The wolf is neither man’s competitor nor his enemy. He is a fellow creature with whom the earth must be shared. – David Mech
When I look into my (Abbey) dog’s eyes there is absolutely no doubt in my mind that she is a thinking and feeling sentient being. The evidence is seen; in how Abbey greets me when I get home from work, and how she displays her fear during thunderstorms.
If we know other animals think and feel-and I certainly know my dog does-why would we not take that into consideration in dealing with wolves (our domestic dog’s closest cousin), considering we make decisions concerning their fate?
Our politicians and scientists talk about them, and treat them almost as if they are inanimate objects – by using vocabulary such as: harvesting, hunting, trapping. We certainly wouldn’t treat our fellow humans, or our pets by shooting or trapping them; so why do we do so with wolves? Why don’t we take into account their feelings and emotions, their social structure, and their intellect when we intrude on their territory while removing their source of food (deer and elk) for our own (cattle)?

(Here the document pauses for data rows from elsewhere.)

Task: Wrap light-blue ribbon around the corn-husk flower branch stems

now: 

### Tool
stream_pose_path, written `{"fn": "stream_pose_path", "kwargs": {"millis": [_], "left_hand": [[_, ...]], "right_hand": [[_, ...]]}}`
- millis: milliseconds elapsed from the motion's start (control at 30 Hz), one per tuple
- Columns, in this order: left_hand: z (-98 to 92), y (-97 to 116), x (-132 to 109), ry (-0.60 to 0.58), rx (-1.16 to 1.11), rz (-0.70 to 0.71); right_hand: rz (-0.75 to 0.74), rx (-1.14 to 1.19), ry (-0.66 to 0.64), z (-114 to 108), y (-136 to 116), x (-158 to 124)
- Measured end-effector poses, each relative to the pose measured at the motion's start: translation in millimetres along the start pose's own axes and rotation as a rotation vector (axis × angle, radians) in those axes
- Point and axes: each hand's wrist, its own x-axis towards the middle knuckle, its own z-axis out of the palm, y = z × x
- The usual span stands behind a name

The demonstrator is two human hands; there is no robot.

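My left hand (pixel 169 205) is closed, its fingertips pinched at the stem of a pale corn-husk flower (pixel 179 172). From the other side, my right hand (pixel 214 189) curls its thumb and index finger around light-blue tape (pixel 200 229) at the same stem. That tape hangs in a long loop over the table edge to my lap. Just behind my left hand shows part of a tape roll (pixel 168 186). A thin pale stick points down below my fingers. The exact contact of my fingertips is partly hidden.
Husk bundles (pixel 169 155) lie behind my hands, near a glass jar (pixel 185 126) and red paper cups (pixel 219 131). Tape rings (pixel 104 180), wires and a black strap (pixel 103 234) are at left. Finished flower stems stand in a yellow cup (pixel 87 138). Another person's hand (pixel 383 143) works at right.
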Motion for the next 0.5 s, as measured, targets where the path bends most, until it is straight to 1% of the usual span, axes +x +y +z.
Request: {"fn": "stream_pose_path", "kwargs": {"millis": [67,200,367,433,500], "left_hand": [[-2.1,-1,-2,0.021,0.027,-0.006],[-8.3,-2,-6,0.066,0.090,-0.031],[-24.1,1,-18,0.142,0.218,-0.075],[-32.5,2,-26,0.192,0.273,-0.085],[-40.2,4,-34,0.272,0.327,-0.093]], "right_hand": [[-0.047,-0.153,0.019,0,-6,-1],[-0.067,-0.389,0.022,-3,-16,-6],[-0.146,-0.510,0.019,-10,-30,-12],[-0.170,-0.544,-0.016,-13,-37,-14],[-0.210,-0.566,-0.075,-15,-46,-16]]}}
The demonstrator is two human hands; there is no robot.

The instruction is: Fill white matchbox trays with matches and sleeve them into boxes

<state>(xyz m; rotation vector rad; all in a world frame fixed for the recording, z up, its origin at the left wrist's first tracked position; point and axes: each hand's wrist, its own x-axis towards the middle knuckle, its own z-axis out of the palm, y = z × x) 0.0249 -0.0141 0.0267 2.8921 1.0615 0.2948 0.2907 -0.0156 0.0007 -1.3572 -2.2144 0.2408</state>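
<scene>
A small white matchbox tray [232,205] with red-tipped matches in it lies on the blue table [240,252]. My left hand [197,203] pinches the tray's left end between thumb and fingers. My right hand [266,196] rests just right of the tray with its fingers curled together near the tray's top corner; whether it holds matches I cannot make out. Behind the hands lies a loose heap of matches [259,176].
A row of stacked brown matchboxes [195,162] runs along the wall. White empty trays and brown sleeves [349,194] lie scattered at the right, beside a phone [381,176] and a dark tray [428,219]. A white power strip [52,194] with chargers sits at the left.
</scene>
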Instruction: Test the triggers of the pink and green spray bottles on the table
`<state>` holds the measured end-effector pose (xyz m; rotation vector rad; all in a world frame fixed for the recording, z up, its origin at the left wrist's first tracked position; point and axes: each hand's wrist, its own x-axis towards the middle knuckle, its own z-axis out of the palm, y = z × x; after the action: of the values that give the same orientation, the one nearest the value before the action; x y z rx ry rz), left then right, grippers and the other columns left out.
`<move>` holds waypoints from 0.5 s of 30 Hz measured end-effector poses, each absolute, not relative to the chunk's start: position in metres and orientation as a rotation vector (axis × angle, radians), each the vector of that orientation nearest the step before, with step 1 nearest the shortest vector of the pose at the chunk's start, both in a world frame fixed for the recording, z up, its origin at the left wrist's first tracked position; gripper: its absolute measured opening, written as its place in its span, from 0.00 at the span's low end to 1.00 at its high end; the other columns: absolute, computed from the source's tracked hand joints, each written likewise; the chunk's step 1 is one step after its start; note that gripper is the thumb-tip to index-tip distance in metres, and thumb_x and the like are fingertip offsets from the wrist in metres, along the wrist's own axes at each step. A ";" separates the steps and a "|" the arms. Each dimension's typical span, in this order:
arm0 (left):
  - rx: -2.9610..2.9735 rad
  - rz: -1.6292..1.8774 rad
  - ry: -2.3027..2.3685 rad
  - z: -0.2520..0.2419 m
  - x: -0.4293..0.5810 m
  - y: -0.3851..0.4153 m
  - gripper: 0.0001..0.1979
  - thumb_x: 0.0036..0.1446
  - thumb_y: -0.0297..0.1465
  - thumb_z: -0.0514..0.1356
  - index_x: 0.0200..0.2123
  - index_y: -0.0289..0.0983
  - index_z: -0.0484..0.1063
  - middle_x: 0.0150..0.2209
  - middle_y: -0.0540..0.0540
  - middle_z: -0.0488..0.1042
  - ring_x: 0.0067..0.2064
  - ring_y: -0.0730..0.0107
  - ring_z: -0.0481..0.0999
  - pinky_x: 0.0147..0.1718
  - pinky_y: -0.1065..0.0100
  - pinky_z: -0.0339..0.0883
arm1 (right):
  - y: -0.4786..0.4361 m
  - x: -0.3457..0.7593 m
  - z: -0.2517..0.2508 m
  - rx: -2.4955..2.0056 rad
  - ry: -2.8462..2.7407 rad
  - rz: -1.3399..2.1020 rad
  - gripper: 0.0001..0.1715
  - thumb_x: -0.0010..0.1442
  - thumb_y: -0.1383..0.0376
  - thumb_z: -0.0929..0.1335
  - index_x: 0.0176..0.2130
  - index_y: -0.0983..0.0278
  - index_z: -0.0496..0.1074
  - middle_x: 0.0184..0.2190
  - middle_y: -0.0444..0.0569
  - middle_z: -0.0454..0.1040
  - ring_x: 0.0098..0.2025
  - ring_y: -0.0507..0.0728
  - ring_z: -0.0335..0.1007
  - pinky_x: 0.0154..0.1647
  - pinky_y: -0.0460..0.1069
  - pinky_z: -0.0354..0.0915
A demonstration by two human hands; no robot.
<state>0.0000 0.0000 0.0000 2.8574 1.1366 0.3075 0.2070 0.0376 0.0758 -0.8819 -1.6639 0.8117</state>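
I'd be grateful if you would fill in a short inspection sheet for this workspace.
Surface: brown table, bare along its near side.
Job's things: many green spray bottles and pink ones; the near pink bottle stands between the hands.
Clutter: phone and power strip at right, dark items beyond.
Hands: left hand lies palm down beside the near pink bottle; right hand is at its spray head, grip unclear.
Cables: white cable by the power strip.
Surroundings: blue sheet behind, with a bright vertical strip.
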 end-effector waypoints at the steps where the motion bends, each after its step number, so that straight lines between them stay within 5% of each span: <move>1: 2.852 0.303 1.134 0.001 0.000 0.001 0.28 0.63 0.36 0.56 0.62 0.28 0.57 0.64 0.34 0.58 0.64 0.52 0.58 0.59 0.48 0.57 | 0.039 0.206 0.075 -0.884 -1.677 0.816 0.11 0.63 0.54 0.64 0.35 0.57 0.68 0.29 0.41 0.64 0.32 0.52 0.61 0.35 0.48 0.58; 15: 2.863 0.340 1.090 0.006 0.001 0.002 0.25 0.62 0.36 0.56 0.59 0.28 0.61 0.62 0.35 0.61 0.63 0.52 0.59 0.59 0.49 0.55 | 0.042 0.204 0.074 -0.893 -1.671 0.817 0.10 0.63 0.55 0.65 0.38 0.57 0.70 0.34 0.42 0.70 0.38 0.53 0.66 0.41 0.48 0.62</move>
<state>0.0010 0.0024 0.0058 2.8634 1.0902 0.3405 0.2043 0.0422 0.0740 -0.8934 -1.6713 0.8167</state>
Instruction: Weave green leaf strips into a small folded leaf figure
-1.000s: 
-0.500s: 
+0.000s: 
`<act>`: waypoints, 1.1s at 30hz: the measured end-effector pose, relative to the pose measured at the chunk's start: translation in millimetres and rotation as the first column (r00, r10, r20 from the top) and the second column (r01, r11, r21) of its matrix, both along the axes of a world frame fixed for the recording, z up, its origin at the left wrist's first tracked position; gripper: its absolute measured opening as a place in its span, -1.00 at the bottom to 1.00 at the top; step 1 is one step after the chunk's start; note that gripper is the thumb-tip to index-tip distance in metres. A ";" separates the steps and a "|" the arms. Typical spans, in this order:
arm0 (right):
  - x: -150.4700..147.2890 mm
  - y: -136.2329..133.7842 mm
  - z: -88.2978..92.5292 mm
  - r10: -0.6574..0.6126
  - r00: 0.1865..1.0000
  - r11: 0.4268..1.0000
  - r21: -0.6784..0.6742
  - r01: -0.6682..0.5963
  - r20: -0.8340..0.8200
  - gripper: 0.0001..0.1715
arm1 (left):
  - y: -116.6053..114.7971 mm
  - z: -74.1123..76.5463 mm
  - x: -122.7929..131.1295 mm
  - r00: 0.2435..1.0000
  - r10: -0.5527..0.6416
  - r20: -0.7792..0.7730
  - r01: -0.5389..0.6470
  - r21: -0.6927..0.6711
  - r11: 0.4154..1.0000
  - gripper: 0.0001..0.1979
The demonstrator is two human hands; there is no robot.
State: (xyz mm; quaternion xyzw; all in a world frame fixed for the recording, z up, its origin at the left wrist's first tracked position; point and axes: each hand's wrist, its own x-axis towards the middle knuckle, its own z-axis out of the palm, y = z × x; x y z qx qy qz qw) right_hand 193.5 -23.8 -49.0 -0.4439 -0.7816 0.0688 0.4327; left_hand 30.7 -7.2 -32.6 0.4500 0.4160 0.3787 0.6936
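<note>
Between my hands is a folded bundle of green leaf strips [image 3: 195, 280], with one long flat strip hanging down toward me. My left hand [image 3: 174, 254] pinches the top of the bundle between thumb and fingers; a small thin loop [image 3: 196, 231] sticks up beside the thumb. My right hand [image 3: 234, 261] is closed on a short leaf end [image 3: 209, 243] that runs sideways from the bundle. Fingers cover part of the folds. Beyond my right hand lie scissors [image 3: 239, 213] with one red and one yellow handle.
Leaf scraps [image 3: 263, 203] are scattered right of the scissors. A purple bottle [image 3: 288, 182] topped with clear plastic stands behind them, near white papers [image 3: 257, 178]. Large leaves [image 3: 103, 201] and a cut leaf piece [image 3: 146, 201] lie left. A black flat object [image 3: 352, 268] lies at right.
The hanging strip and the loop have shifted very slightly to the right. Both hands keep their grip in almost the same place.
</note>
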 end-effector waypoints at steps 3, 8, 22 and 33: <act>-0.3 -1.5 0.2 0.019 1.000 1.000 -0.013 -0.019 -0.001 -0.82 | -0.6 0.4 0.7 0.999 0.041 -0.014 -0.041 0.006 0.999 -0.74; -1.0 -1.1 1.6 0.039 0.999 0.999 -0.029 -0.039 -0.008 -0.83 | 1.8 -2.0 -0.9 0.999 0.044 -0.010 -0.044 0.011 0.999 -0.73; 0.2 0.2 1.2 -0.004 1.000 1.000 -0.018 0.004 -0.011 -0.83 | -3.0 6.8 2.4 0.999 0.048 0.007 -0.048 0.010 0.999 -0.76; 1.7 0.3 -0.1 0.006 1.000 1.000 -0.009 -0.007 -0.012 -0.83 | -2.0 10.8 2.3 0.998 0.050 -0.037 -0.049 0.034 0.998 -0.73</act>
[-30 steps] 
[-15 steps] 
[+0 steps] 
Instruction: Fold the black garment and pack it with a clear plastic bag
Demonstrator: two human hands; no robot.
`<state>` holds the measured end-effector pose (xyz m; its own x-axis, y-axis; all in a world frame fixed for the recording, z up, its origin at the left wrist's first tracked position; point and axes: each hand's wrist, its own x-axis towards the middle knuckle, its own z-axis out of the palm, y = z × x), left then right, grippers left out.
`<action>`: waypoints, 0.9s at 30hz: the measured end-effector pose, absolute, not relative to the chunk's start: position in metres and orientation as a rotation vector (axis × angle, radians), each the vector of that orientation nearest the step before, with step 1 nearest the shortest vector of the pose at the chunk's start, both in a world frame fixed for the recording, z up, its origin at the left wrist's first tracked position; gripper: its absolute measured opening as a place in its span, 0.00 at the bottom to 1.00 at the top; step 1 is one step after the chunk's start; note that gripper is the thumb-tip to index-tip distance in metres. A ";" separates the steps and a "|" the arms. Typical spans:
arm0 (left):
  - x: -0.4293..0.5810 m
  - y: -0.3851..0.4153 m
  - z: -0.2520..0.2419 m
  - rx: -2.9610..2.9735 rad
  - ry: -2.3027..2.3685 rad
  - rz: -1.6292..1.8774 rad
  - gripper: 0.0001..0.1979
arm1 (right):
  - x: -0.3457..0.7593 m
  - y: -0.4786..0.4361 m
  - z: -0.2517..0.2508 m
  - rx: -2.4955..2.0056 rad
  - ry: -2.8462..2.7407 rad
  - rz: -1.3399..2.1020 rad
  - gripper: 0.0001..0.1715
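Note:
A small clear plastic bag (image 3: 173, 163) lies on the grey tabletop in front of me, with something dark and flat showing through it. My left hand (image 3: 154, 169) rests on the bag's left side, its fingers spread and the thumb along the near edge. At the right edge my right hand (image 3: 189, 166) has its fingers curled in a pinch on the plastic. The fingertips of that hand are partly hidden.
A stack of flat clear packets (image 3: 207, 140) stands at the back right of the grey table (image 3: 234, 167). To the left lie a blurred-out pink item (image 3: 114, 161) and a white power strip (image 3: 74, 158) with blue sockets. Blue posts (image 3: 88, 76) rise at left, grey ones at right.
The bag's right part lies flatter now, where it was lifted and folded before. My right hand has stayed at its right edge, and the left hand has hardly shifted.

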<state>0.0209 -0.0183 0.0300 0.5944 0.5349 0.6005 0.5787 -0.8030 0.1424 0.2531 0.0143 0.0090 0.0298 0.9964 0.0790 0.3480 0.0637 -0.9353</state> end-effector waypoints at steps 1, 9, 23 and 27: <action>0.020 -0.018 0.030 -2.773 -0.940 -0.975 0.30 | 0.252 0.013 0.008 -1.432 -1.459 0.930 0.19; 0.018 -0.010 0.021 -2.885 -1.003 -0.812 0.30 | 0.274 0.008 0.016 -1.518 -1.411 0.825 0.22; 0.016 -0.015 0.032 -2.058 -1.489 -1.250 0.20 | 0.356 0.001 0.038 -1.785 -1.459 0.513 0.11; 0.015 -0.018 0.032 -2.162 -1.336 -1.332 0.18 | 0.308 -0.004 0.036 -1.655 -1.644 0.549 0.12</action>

Wildlife policy must move towards “do no harm” compassionate conservation ethics.
“Although other animals may be different from us, this does not make them LESS than us.” –Marc Bekoff
Our current management policy when wolves are delisted only dictates killing them. We need to understand this; that wolves are sentient beings with just as much right to be on this planet as us. Our science along with politics need to incorporate the concepts involving compassionate conservation. In the words of Pope Francis, “We must forcefully reject the notion that our being created in God’s image and given dominion over the earth justifies absolute domination over other creatures.”
One Reply to “Wildlife policy must move towards “do no harm” compassionate conservation ethics”
Well said, I couldn’t agree more. First, do no harm.